Kembali ke Pesantren
Tanggung jawabnya sebagai “kepala keluarga”, karena kakak iparnya, KH Affandi, sudah hijrah ke Ambarawa, adik-adiknya yang masih membutuhkan biaya, serta ibunya, Nyai Hj Umi Solihah, yang tidak cakap mengelola ekonomi keluarga, memaksa KHM Zainuddin meninggalkan karir militernya dan berkonsentrasi di pesantren. “Aku menyang mondok nang Watucongol disangoni Mbah Zainuddin,” ungkap KHM Mahfudz di Tegaron. Namun, bukan berarti aktivitas organisasinya berhenti. Pendirian Nahdlatul Ulama (NU) pada 1926 serta perubahan organisasi menjadi partai (PNU) pada 1953 turut mewarnai jejak sejarah KHM Zainuddin. Pengalaman pendidikannya di Cibarusah menjadikannya ahli strategi, khususnya bagi keluarga. Dia sudah mengatur dengan matang. Adik-adiknya disuruh pergi mesantren.
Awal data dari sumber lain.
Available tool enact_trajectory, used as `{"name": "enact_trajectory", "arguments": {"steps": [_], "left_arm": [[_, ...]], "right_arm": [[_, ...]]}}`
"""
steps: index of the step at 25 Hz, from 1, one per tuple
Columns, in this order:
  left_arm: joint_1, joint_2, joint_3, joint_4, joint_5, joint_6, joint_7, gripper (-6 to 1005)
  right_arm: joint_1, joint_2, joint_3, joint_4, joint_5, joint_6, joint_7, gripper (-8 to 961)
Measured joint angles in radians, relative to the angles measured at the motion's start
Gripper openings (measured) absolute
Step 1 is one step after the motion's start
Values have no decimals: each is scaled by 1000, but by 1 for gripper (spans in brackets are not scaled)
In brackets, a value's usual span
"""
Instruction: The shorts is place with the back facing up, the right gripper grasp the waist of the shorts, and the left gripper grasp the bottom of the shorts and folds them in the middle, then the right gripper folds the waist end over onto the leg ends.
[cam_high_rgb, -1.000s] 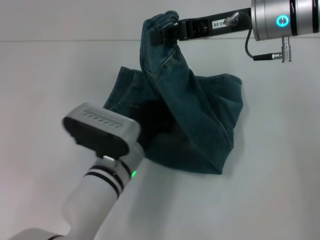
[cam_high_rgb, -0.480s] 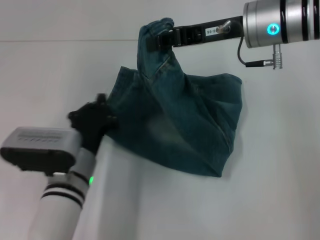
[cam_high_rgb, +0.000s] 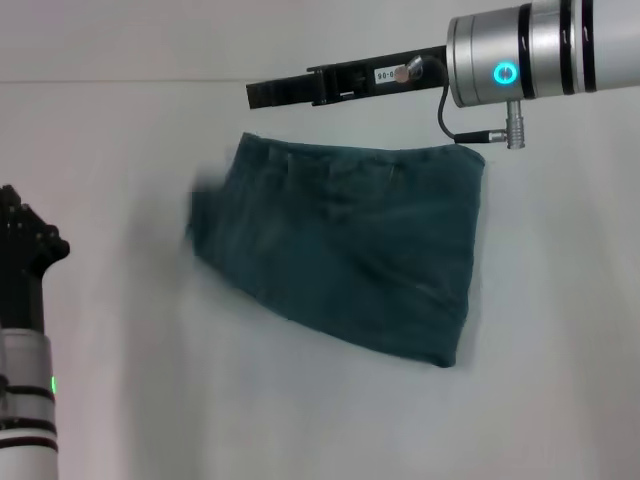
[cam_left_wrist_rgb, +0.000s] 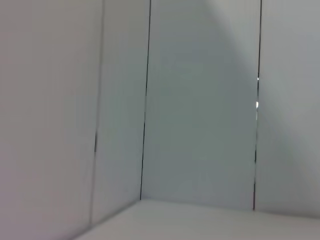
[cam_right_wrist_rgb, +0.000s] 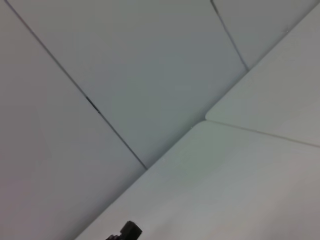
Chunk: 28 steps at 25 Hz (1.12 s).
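White tabletop (cam_high_rgb: 300, 420) carried faded blue-green denim shorts (cam_high_rgb: 350, 240), folded, lying flat mid-table, likely dropped there to finish fold. Right gripper (cam_high_rgb: 262, 94), black, white label on body, hovered just past shorts' far edge, fingers empty and off cloth; whether parted, cannot tell. Left gripper (cam_high_rgb: 25, 245), black, sat well apart at near-left edge; finger state not discernible. Wrist views showed only walls.

A plain white table (cam_high_rgb: 300, 400) is seen, evenly lit. Behind the table, a pale wall (cam_left_wrist_rgb: 200, 100) is formed of flat panels divided by thin dark vertical seams (cam_left_wrist_rgb: 146, 100). The wall is met by the table's far edge (cam_high_rgb: 120, 82).
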Motion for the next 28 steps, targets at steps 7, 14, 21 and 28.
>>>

Sementara dirinya, atas bimbingan kiai-kiai sepuh di Salatiga, menjadi kader terbaik Partai NU hingga mendapat kesempatan menjadi Ketua DPRD GR Kabupaten Semarang.
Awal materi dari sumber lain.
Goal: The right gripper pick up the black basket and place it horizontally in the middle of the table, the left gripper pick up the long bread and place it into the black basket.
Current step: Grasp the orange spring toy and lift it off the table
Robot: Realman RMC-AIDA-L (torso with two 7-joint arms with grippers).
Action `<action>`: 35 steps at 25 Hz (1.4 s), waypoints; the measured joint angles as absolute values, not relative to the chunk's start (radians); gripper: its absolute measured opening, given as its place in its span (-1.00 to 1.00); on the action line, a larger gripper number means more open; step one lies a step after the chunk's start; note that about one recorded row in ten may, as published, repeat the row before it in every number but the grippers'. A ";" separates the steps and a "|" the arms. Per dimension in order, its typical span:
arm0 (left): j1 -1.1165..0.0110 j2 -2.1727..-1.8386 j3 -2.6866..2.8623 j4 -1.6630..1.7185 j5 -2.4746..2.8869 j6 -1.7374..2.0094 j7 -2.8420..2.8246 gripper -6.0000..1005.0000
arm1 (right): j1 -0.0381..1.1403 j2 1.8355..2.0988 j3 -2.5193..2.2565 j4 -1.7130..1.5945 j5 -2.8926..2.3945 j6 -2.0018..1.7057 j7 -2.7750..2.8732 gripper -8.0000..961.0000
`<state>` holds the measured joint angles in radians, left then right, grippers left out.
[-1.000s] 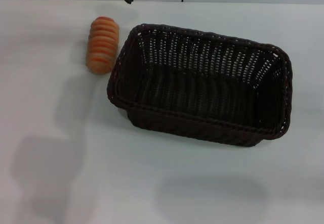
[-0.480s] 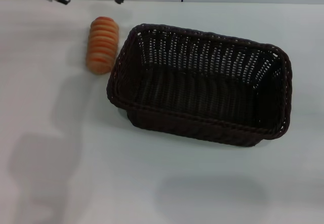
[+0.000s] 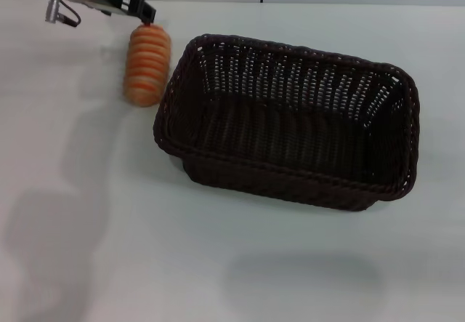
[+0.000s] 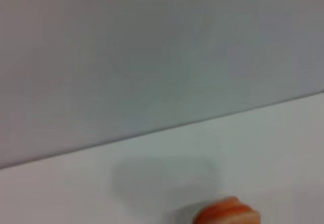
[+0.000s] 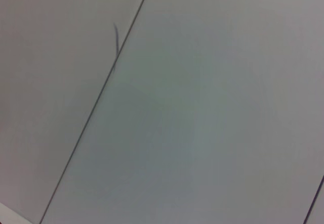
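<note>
Bread, the long bread (image 3: 147,64), lies on the white counter (image 3: 87,213) just beside the black basket (image 3: 290,122). Left hand (image 3: 147,19) reaches in low, its tip at the bread's far end; fingers' spread cannot be told.

The long bread (image 3: 147,65) lies on the table (image 3: 87,227), just left of the black basket (image 3: 290,122).

bread-basket gap: narrow | long bread (image 3: 147,64) left side: open table (image 3: 65,155) | black basket (image 3: 290,122): unobstructed above
</note>
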<state>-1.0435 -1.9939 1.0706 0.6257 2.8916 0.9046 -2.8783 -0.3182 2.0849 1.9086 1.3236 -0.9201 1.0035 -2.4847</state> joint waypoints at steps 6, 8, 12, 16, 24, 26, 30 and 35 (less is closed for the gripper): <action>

Resistensi ideologi yang diciptakan oleh “tangan-tangan bayangan” telah mendorong PKI bersikap agresif dengan melakukan beberapa propaganda dan pemberontakan. PKI yang mendirikan Lembaga Kesenian Rakyat (Lekra) diimbangi oleh PNU dengan mendirikan Lembaga Seniman dan Budayawan Muslim Indonesia (Lesbumi). Begitu pula, ketika PKI mendirikan Barisan Tani Indonesia (BTI), PNU pun mendirikan Persatuan Tani Indonesia (Pertanu). Bersama KHM Mahfudz, KHM Abdillah, Kiai Moh Ishom, dan KHA Zahruddin Syambasi, KHM Zainuddin membentuk Lesbumi di Salatiga. Sementara dua keponakan istrinya, Mochammad Mu’tashim Billah dikaderkan di Persatuan Mahasiswa Islam Indonesia (PMII) di Universitas Kristen Satyalancana dan Matori Abdul Djalil dikaderkan di Ikatan Pelajar Nahdlatul Ulama (IPNU). Di kemudian hari, MM Billah mendapat posisi di Komnas HAM sementara Matori Abdul Djalil menjadi Ketua Partai Kebangkitan Bangsa (PKB) dan Menteri Pertahanan.

Aktivitas di dalam organisasi dan politik cukup melelahkan KHM Zainuddin sehingga tak berumur panjang. Ia wafat ketika putera puterinya belum semuanya beranjak dewasa. Tapi, ia telah berhasil membagikan tugas tugas yang bersifat kaderisasi kepada adik adik dan keponakan keponakannya. Termasuk, peninggalan peninggalan madrasah yang didirikan olehnya selama di NU. Pemimpin yang berhasil adalah pemimpin yang mempersiapkan kader kadernya.